What this task involves: Word-for-word transcription: reproduce all of the data, but not the pictures.

Raw data:
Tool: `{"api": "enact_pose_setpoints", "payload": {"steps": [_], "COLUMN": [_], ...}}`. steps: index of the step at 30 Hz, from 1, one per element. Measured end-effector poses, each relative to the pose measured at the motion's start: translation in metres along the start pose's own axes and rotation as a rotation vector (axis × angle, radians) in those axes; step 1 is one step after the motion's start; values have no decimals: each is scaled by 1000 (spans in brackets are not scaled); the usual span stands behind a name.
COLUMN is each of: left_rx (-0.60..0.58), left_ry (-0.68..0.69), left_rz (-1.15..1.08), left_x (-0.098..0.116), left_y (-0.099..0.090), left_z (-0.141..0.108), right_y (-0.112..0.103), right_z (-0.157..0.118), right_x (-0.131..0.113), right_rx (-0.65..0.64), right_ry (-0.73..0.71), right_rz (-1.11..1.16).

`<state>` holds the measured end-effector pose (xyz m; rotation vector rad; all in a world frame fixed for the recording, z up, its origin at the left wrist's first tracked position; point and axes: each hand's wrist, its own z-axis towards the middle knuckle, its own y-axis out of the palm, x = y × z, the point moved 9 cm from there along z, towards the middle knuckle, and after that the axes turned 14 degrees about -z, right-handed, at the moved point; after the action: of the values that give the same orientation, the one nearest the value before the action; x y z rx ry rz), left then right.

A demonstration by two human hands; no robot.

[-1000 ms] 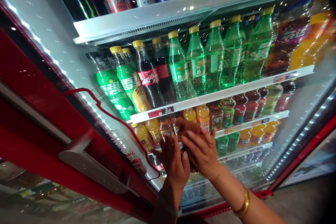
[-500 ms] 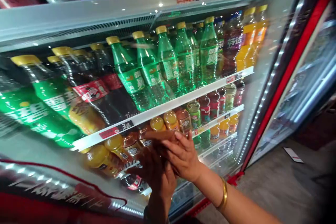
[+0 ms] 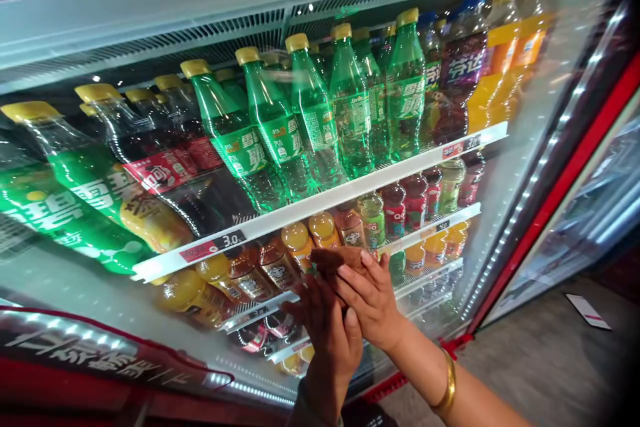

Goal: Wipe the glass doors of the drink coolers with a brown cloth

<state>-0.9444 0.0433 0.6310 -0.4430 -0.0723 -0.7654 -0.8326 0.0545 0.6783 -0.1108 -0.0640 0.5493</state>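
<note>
My left hand [image 3: 333, 337] and my right hand [image 3: 373, 300] are close together at the lower centre, in front of the lower shelves of a drinks fridge. Dark shadow covers the left hand's fingers, which reach up and left with gaps between them; its thumb points up. Stretched fingers of the right hand overlap the left hand's upper side. Between and above them is a dark brown shape [image 3: 327, 259]; whether it is shaded fingers or an object I cannot tell. A gold bracelet [image 3: 447, 380] circles the right wrist.
Green Sprite bottles [image 3: 317, 120], cola bottles [image 3: 160, 160] and orange soda bottles [image 3: 497, 73] stand behind a white shelf edge [image 3: 320, 197]. Smaller bottles [image 3: 353, 227] fill lower shelves. A red-framed fridge edge [image 3: 560, 193] runs down the right; a white card [image 3: 587, 311] lies on the floor.
Both hands have shifted to the right in view, still close together. The camera view has moved a little, and the bottles look sharper.
</note>
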Motion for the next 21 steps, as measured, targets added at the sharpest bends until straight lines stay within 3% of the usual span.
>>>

Written solution:
Tool: `{"api": "enact_pose_setpoints", "payload": {"steps": [_], "COLUMN": [_], ...}}`. steps: index of the step at 30 Hz, from 1, one per element. Measured end-effector poses, each relative to the pose measured at the motion's start: translation in metres along the start pose's own axes and rotation as a rotation vector (axis × angle, radians) in those axes; step 1 is one step after the motion's start; values have no decimals: each is scaled by 1000 (spans in brackets are not scaled); the usual span stands behind a name.
COLUMN is each of: left_rx (-0.60..0.58), left_ry (-0.68..0.69), left_rz (-1.15..1.08), left_x (-0.098..0.116), left_y (-0.099..0.090), left_z (-0.141..0.108), right_y (-0.112..0.103), right_z (-0.157..0.118), right_x (-0.131..0.113), right_rx (-0.65..0.64), right_ry (-0.73..0.71), right_rz (-1.11..1.16).

`<state>` holds the measured end-effector pose (xyz m; rotation vector rad; all in a world frame fixed for the recording, z up, its origin at the left wrist's first tracked position; point and axes: each hand's wrist, its own z-axis towards the middle knuckle, its own y-axis out of the palm, x = y × z, the point moved 9 cm from there along z, towards the middle knuckle, and after that the axes turned 14 degrees about -z, right-handed, at the moved point; after the action: of the values that give the same orientation, the one nearest the value before the action; x y z rx ry rz), left then right.

A demonstration by two human hands; no robot.

[-1000 ms] 
[-500 ms] 
[+0 ms] 

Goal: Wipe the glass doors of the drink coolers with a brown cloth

<state>-0.9444 0.0433 0.6310 -0.4430 -0.0723 -0.7654 -0.8326 0.0545 0.6783 -0.1108 -0.0640 0.5493</state>
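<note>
My left hand [image 3: 333, 337] and my right hand [image 3: 373, 300] are close together at the lower centre, in front of the lower shelves of a drinks fridge. Dark shadow covers the left hand's fingers, which reach up and left with gaps between them; its thumb points up. Stretched fingers of the right hand overlap the left hand's upper side. Between and above them is a dark brown shape [image 3: 327, 259]; whether it is shaded fingers or an object I cannot tell. A gold bracelet [image 3: 447, 380] circles the right wrist.
Green Sprite bottles [image 3: 317, 120], cola bottles [image 3: 160, 160] and orange soda bottles [image 3: 497, 73] stand behind a white shelf edge [image 3: 320, 197]. Smaller bottles [image 3: 353, 227] fill lower shelves. A red-framed fridge edge [image 3: 560, 193] runs down the right; a white card [image 3: 587, 311] lies on the floor.
Both hands have shifted to the right in view, still close together. The camera view has moved a little, and the bottles look sharper.
</note>
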Motion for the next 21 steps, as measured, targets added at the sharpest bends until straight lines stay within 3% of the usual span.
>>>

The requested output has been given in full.